# V Cube 6 Missing part



## Garmon (Dec 25, 2008)

I got my V cube 6 this morning, (black) and while I was turning 3 layers really gently (I wasn't even messing it up) I had a huge POP and pieces where scattered on the floor. 
I thought I had found all the pieces, and after an hour I had fully assembled, but there was no 'interlocking' piece/ clamp pieces, I was one short (the smaller one).
Anyway, I was actually wondering if the V-Cube company forgot to put one in, since I couldn't find it at all, and why did it POP so badly after such soft turning? 
Now I am wondering how I can get a new one of the piece.
http://upload.wikimedia.org/wikiped...assembled.jpg/800px-V-Cube_6_disassembled.jpg
The pieces in the middle right of this photo, below the ones that are similar but bigger.
Also should I still solve it despite the very often pops?


----------



## Vulosity (Dec 25, 2008)

You can try to ask the V-Cube company and see if they could send you a new piece.


----------



## d4m4s74 (Dec 25, 2008)

As far as I know a cube can't be stable without missing that kind of piece, atleast not stable enough to survive shipment.

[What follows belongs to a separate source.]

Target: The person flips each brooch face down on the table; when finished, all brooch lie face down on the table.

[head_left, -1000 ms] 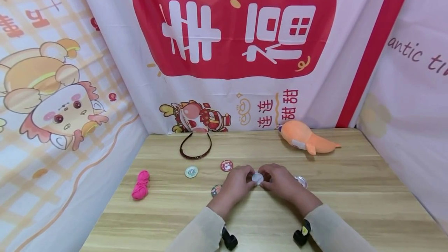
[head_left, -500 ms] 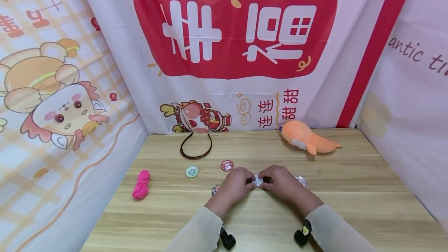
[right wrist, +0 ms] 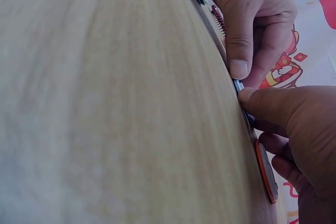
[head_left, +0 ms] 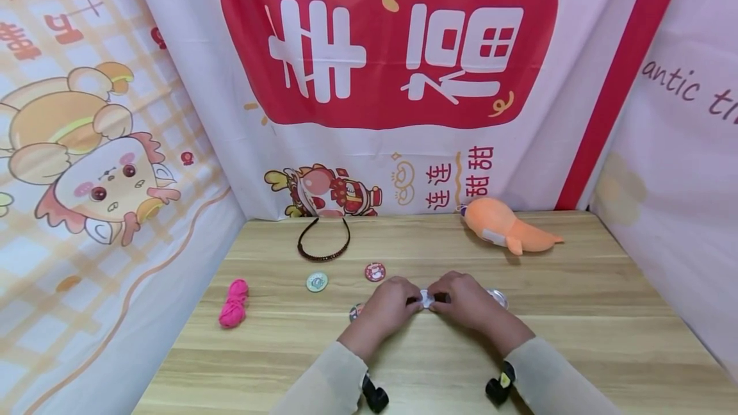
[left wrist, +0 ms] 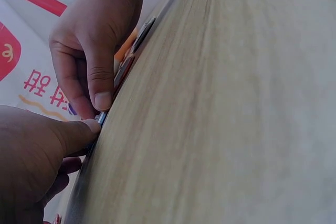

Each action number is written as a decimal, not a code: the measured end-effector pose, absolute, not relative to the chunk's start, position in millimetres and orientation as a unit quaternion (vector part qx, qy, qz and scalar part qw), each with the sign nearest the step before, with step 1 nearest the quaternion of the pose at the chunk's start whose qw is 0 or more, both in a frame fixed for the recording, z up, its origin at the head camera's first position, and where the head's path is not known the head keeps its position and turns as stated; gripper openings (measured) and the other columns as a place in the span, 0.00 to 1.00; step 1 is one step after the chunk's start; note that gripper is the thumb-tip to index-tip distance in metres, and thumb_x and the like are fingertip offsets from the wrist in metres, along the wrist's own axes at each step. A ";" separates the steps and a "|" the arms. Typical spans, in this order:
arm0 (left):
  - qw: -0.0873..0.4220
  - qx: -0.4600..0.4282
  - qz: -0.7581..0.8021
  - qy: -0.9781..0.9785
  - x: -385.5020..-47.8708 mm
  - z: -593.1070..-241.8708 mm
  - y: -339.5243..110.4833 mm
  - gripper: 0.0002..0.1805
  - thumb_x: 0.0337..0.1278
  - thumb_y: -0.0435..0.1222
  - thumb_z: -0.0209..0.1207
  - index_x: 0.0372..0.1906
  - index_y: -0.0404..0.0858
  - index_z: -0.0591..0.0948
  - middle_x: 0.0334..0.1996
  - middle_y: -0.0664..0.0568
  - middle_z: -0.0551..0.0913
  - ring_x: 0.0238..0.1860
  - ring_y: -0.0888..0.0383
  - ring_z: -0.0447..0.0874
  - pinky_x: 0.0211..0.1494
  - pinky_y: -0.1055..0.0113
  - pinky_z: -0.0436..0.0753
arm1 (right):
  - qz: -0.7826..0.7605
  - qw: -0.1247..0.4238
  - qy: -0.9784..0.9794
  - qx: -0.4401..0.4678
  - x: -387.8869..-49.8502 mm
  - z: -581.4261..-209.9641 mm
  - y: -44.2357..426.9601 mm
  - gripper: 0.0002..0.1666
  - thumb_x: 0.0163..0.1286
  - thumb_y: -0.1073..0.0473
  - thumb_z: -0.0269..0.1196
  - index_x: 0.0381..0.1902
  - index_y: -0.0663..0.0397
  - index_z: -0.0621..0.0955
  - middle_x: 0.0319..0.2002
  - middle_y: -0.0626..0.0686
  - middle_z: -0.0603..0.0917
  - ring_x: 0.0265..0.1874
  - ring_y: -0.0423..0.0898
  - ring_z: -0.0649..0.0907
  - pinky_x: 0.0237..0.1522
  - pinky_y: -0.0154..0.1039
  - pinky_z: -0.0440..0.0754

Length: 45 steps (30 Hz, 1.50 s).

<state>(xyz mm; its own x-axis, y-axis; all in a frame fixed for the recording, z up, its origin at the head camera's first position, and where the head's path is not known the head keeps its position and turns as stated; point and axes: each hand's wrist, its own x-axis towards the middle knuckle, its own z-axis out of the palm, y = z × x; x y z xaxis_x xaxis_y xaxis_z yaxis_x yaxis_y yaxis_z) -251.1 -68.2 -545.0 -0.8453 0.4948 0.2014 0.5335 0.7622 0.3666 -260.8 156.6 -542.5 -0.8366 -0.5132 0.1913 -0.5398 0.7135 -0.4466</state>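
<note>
Between the hands is a small round silvery-white badge [head_left: 426, 299], low over the table or on it; I cannot tell which. My left hand [head_left: 390, 305] pinches its left edge with thumb and fingers, while my right hand [head_left: 463, 298] pinches its right edge. In both wrist views the badge shows only as a thin edge between the thumb tips. A dark patterned round badge [head_left: 356, 311] lies partly hidden beside my left hand. Behind my right wrist another silvery round badge [head_left: 498, 298] shows in part.
On the wooden table [head_left: 323, 364] lie a red badge [head_left: 375, 271], a light green badge [head_left: 316, 282] and pink yarn [head_left: 233, 303]. A dark headband [head_left: 324, 255] and an orange plush toy [head_left: 510, 226] lie near the back, before a printed cloth [head_left: 392, 146].
The badge between my hands shows less of its round face than a second ago, and the fingers cover more of it. Both hands stay in nearly the same place.
</note>
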 end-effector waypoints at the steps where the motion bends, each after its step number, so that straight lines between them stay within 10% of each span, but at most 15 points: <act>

it must be somewhere, search well, and if you can't find it, take Vulosity's advice


----------



## Garmon (Dec 25, 2008)

d4m4s74 said:


> As far as I know a cube can't be stable without missing that kind of piece, atleast not stable enough to survive shipment.
> 
> it must be somewhere, search well, and if you can't find it, take Vulosity's advice


It is stable, really stable, I can solve it, I carried it around in my bag etc.


----------



## Cerberus (Dec 25, 2008)

I lost a bigger part and wrote to verdes via contace, they were really friendly and fast in replying and send me 2 bigger and 2 smaller interlocking parts. If you want I can send you one of the smaller ones to you when you give me your adress.


----------



## shafiqdms1 (Dec 25, 2008)

Vulosity said:


> You can try to ask the V-Cube company and see if they could send you a new piece.



I tried that 3 months ago when I lost a piece of a 6x6 that belonged to a friend. They replied and said "we offer no such service, but could you send a photo of the piece" we did and they never replied back nor did we ever get the piece


----------



## Garmon (Dec 25, 2008)

Cerberus said:


> I lost a bigger part and wrote to verdes via contace, they were really friendly and fast in replying and send me 2 bigger and 2 smaller interlocking parts. If you want I can send you one of the smaller ones to you when you give me your adress.


That's nice of them, and a kind offer, Thankyou!


----------



## crazyasianskills (Dec 25, 2008)

Do the Dene mod on it, it helps with popping. http://www.speedsolving.com/forum/showthread.php?t=7579


----------